> **Task statement**
Could you copy out all the lines in the material below where the word "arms" occurs?

> **Exercise data**

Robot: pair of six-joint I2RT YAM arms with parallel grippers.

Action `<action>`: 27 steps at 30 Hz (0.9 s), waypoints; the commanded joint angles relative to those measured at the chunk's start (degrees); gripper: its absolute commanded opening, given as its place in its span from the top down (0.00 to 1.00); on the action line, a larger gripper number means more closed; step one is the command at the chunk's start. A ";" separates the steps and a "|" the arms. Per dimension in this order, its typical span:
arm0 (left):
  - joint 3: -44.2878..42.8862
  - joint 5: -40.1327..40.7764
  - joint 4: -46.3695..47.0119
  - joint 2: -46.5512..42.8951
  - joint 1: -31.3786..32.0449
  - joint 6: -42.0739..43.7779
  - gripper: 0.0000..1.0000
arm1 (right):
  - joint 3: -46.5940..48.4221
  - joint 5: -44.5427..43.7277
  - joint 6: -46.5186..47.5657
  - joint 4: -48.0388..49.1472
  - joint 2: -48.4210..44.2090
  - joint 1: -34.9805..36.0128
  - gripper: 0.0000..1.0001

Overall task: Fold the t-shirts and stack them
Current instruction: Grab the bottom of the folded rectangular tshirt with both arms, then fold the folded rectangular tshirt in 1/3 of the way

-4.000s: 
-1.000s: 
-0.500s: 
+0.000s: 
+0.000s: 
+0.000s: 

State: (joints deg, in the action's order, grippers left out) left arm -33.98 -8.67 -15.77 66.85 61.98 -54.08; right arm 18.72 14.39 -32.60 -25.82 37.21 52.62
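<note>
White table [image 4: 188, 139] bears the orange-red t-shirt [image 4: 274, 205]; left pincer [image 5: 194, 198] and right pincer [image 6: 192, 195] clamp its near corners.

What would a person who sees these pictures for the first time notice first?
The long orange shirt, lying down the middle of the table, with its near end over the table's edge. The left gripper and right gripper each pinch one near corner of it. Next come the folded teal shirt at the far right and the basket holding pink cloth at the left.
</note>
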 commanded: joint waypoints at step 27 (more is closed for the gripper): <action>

> **Problem solution**
Robot: pair of six-joint I2RT YAM arms with parallel grippers.
Action `<action>`: 27 steps at 30 Hz (0.9 s), waypoints; the commanded joint angles relative to those measured at the chunk's start (degrees); gripper: its absolute commanded opening, given as its place in its span from the top down (0.00 to 1.00); on the action line, a larger gripper number means more closed; step one is the command at the chunk's start. A ";" separates the steps and a "|" the arms. Per dimension in this order, its typical span:
Current instruction: Grab the bottom of the folded rectangular tshirt with both arms, then fold the folded rectangular tshirt in 1/3 of the way

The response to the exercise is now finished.